Records from a data source:
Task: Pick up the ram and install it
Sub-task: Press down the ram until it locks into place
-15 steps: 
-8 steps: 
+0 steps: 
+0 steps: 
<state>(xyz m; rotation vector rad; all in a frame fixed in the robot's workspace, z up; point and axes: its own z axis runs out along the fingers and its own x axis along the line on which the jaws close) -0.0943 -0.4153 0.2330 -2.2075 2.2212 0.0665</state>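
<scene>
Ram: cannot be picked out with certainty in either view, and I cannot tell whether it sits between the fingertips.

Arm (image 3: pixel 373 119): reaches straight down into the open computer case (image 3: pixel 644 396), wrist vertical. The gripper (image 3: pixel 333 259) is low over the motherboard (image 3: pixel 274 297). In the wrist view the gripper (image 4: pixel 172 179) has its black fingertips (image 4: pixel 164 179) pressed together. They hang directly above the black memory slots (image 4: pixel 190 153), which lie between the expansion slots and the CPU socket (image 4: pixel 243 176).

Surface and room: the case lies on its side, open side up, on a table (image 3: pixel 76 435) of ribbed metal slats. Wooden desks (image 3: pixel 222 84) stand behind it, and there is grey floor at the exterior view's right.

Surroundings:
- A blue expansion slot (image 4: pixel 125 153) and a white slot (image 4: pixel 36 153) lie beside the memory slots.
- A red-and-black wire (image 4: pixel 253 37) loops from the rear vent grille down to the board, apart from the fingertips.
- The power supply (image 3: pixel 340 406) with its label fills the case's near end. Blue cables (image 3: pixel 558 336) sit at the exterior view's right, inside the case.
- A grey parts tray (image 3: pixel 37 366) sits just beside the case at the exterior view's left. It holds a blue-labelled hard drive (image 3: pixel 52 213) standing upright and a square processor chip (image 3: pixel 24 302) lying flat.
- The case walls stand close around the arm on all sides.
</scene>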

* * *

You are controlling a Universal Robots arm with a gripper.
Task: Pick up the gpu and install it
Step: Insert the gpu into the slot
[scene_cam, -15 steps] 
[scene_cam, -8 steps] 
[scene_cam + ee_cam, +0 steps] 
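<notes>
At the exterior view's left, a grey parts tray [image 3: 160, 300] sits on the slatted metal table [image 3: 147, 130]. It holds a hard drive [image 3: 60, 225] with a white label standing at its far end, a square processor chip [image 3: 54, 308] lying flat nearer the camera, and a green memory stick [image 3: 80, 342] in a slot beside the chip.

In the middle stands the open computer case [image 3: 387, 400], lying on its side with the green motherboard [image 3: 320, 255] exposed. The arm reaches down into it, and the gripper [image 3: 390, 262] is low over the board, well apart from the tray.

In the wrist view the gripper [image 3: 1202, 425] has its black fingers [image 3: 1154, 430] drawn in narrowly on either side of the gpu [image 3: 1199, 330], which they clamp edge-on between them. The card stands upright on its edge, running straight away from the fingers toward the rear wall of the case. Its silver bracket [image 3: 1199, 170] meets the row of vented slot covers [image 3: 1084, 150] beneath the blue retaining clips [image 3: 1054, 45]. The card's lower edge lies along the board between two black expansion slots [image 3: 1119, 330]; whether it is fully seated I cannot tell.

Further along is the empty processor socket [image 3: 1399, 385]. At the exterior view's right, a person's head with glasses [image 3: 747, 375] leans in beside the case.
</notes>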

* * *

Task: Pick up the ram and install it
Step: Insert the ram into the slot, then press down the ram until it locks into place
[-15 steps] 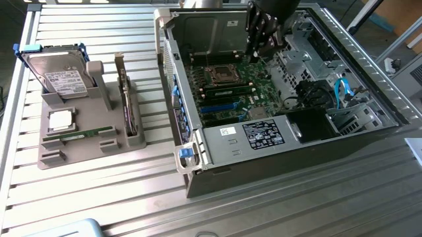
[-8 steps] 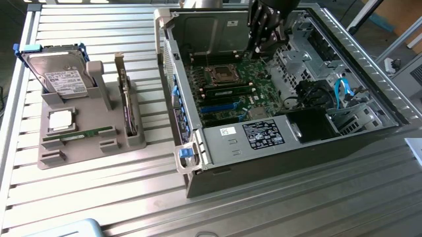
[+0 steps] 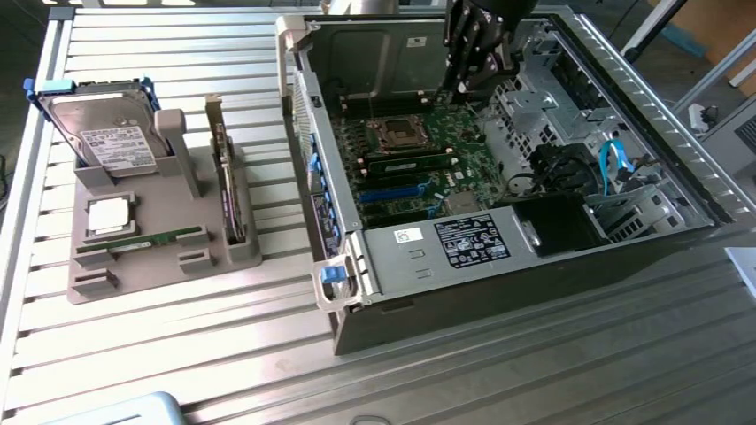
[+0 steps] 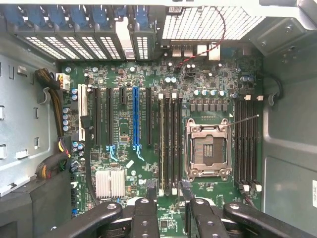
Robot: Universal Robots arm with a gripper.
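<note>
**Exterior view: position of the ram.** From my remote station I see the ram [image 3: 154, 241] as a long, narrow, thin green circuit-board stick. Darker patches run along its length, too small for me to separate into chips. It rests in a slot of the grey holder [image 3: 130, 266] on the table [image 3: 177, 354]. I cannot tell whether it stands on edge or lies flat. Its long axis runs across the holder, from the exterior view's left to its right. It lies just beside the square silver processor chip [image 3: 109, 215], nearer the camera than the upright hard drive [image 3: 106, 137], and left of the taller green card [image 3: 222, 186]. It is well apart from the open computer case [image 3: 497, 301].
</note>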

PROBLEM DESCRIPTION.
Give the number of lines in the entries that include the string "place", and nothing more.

ANSWER BOX.
2